CHICAGO (Reuters) - The U.S. Food and Drug Administration should step in to protect patients from radiation from CT scanners, according to one expert in the ongoing debate over the safe use of medical imaging.
Others say doctors should stop ordering so many scans, which often find conditions that might have been better left untreated. But they argue against FDA regulation, which may keep companies from investing in new innovations.
Both sides of the debate, published on Wednesday on the New England Journal of Medicine website, reflect ongoing concerns about how to best use advanced diagnostic tests.
Overuse of the costly scans has been a concern of policymakers for the past few years, prompting cuts in Medicare reimbursement. And recent studies on radiation risks from computed tomography or CT scans and several cases of accidental radiation overdoses have drawn the attention of the FDA.
A CT scan of the chest exposes a patient to more than 100 times the radiation of an X-ray and an abdominal CT scan is roughly equivalent to 400 chest X-rays.
A report last year by the National Council on Radiation Protection and Measurement found that Americans receive seven times more radiation from diagnostic scans than in 1980.
“We need to start taking this seriously,” said Dr.
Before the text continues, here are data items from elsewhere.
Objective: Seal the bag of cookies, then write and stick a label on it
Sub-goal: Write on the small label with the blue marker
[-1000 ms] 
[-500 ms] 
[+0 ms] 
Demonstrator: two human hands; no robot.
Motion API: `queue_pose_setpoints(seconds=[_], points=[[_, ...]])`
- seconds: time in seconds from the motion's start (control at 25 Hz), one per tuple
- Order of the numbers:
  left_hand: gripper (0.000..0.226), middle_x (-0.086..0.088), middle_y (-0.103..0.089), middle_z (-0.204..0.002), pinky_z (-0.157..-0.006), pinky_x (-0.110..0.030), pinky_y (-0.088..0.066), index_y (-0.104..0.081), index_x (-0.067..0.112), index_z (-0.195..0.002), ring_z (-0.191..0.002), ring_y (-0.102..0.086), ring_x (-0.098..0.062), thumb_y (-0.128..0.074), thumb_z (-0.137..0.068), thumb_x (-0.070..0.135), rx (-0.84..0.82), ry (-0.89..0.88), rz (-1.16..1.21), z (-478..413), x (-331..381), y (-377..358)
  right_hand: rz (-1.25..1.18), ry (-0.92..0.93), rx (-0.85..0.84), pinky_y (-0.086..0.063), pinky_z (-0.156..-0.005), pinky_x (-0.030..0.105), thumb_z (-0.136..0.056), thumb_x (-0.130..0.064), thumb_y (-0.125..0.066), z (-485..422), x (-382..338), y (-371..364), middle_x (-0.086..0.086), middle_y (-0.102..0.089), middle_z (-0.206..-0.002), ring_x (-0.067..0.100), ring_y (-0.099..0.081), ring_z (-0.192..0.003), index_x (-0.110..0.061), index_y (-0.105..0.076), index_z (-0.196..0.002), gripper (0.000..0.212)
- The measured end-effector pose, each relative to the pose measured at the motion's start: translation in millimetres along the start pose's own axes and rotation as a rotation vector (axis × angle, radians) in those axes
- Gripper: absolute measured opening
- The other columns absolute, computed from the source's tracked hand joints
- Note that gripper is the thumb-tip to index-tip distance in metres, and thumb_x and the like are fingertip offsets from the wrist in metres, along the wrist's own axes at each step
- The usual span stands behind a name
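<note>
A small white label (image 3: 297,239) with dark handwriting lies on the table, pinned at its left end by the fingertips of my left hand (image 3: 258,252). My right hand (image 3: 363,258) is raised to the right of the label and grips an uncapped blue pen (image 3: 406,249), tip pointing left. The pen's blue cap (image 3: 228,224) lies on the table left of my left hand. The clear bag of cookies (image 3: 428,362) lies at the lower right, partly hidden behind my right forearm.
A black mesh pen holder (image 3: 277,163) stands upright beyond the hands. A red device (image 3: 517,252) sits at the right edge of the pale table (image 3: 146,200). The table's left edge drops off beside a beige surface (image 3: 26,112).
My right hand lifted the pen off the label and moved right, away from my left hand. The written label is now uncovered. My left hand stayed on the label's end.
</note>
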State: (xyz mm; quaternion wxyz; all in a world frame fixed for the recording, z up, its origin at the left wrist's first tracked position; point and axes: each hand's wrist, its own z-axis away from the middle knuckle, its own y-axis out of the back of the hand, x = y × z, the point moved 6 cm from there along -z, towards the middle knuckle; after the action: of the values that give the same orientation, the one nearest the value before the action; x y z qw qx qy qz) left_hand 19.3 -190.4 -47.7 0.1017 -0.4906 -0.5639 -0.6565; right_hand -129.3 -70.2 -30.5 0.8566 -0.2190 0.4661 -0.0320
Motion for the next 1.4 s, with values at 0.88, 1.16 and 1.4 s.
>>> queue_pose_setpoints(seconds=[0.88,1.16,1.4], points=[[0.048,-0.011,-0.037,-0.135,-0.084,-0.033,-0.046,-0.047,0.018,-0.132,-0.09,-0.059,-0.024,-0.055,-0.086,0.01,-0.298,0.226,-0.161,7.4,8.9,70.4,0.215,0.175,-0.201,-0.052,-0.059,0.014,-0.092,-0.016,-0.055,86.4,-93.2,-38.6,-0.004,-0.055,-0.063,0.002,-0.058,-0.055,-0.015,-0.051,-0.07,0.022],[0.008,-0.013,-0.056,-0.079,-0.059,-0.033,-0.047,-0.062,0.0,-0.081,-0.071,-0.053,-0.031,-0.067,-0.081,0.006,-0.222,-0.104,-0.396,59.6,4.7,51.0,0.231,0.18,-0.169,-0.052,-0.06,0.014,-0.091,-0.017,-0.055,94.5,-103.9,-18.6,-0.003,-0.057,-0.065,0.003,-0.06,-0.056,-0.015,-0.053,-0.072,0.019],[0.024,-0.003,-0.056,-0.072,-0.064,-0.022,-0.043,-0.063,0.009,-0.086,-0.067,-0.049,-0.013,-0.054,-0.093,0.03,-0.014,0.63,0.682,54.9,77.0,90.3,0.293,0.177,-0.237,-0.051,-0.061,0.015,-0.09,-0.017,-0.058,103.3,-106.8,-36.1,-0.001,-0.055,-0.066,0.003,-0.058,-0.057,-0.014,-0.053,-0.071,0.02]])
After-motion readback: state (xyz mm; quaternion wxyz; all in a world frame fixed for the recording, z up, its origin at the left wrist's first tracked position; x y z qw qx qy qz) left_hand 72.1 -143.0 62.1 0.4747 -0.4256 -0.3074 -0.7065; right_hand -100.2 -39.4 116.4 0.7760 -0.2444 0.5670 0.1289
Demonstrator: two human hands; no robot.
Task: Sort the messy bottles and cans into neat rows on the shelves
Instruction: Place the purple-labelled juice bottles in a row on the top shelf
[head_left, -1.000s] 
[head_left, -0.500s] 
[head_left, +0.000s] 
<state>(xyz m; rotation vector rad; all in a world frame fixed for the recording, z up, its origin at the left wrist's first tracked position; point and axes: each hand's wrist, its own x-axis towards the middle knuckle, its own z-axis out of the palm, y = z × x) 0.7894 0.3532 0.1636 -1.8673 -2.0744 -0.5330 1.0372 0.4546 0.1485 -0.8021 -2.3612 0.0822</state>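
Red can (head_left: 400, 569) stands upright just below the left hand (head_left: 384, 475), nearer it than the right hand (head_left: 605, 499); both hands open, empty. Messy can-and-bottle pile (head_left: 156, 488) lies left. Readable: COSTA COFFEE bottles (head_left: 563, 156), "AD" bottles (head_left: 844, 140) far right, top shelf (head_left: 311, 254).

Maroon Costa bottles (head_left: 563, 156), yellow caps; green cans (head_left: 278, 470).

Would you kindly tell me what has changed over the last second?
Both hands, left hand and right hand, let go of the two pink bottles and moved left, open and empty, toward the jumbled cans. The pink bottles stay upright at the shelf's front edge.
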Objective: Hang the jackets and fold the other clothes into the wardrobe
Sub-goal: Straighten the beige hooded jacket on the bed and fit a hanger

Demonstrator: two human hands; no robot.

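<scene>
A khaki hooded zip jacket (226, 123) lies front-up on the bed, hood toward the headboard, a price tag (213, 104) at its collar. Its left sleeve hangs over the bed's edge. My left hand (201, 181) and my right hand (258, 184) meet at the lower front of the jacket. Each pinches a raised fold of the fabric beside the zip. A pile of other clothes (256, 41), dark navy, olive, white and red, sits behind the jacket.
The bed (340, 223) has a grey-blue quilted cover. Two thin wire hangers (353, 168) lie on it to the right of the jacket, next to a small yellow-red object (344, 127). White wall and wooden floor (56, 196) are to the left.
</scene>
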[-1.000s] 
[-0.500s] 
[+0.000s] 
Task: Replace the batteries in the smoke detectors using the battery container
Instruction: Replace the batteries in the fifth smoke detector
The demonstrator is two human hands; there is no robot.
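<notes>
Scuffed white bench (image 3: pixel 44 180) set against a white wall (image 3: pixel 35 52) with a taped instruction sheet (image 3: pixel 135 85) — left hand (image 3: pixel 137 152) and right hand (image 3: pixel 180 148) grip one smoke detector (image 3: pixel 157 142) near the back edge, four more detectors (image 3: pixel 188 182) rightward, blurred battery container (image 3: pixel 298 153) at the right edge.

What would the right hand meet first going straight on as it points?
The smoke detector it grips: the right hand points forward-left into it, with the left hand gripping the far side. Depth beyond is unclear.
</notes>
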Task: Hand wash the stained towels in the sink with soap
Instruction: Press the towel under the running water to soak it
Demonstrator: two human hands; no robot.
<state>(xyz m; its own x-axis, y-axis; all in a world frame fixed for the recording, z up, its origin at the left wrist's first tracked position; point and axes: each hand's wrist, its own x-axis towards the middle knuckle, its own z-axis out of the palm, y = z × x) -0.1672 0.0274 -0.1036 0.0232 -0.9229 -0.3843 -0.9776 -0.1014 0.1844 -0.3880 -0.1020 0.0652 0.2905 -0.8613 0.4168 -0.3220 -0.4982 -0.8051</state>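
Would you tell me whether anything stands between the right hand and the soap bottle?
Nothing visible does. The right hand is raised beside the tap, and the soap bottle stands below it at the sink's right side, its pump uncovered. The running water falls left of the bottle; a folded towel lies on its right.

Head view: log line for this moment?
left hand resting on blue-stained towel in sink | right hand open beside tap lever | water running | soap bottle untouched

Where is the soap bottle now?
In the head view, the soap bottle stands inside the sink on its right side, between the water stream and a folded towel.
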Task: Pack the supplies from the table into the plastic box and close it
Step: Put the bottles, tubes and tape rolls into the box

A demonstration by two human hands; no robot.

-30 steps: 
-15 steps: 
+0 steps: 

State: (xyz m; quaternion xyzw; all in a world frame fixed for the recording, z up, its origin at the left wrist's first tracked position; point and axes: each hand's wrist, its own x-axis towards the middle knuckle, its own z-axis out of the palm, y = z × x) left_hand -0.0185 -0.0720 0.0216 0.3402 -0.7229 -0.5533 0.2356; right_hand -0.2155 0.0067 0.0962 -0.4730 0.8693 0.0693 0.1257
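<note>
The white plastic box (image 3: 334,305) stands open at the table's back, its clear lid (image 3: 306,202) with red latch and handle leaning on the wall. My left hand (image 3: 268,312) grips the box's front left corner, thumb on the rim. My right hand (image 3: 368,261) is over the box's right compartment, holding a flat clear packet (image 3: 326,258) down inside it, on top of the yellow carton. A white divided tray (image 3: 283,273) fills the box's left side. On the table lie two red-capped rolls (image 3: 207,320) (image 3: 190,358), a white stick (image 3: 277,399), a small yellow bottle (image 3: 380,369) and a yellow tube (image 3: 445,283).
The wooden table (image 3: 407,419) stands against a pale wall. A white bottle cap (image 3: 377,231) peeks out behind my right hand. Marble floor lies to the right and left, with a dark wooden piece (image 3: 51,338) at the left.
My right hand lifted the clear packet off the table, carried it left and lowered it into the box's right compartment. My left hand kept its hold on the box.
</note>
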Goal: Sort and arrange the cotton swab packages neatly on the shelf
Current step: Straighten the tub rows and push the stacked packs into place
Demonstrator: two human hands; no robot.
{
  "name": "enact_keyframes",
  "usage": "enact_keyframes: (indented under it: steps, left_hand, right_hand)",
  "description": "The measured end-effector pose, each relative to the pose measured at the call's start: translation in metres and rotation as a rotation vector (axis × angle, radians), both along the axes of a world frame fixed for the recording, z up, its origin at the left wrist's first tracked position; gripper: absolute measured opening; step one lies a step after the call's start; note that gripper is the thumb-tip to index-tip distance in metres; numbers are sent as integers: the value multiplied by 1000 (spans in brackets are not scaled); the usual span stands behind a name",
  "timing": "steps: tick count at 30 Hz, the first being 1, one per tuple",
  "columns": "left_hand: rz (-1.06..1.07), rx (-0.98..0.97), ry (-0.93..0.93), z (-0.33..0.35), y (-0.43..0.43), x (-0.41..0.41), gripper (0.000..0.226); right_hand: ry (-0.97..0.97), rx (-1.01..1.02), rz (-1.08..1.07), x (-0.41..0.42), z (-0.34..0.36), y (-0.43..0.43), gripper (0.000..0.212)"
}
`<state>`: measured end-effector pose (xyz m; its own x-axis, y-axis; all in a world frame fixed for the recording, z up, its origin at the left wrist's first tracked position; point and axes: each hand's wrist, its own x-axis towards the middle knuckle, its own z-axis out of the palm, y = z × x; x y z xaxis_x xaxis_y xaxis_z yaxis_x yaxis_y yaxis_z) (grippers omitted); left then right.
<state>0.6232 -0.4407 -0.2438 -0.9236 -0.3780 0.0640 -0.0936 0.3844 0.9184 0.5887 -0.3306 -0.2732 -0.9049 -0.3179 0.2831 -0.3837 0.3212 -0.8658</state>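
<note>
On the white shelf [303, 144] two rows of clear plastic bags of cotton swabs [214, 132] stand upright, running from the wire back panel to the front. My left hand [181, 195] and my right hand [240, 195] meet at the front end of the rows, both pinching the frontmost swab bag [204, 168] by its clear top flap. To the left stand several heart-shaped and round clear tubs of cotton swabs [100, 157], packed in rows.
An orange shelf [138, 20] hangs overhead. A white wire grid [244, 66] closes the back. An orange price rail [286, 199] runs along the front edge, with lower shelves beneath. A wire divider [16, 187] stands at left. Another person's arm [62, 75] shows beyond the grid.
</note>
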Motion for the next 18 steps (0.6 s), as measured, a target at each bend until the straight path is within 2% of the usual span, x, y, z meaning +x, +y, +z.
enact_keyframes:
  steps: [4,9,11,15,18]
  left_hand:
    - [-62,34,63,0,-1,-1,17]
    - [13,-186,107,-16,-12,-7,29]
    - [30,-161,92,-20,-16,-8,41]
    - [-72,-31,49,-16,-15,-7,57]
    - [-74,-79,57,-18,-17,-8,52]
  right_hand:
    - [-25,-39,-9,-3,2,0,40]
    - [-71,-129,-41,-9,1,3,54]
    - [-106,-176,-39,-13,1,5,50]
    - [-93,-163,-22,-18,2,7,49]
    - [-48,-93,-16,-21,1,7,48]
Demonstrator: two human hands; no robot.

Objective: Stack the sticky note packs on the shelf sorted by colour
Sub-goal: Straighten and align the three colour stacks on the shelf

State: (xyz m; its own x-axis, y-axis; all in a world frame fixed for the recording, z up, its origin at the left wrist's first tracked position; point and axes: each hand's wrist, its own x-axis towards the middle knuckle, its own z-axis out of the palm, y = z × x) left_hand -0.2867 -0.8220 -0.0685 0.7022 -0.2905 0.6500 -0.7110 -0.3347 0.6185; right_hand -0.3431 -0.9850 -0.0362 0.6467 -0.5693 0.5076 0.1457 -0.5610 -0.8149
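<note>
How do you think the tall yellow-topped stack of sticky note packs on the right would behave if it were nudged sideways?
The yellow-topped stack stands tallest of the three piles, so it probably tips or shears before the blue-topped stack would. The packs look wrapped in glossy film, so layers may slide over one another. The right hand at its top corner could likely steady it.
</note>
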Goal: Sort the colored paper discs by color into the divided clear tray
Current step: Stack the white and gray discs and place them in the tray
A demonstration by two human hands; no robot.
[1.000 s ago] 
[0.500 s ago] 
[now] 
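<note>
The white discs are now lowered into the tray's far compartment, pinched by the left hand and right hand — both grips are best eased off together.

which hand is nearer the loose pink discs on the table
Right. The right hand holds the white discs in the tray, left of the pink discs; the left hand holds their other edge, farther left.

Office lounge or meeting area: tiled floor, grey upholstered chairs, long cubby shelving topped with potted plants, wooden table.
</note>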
Rebecca Smith-Bindman of the University of California San Francisco, and a visiting research scientist at the National Cancer Institute, one of the National Institutes of Health.
“Radiation doses are higher than they should be and they vary dramatically within and between facilities and that is not acceptable,” said Smith-Bindman, who wrote one of the commentaries calling for the FDA to regulate CT scans.
Part of the problem is that there are no uniform standards for how much radiation is needed to produce a scan, which means two patients may be getting vastly different amounts of radiation to get the same diagnosis.
Smith-Bindman advocates for regulation similar to what already exists now at the FDA for mammograms.
Part of the problem, she said, is agreeing on a standard dose, especially when obese patients need more radiation to produce the same image.
“What we’ve done as a community is to say, ‘It’s hard. We can’t do it,’” she said in a telephone interview.
ANTI-IMAGING PERFECT STORM
But heaping more regulation on an industry that has already been squeezed by Medicare cuts may squelch the kind of innovation that produced CT scanners in the first place, says Dr. Bruce Hillman, a professor of radiology at the University of Virginia in a commentary.
“There already is a strong regulatory bias against imaging,” said Hillman, who argues that doctors need to show more restraint in ordering imaging tests.
“If this becomes much worse, things will become so draconian there will no longer be an investment in innovation,” Hillman said in a telephone interview.
“There is this perfect anti-imaging perfect storm going on right now”.
Hillman said the real threat from using advanced imaging technology is when doctors stumble on a potential problem and need to follow up.
He said doctors need to be more critical about using medical imaging, reserving it for patients who really need it.
“We need to convince physicians that a quest for certainty is impossible, costly and is harmful because of indirect diagnoses,” he said.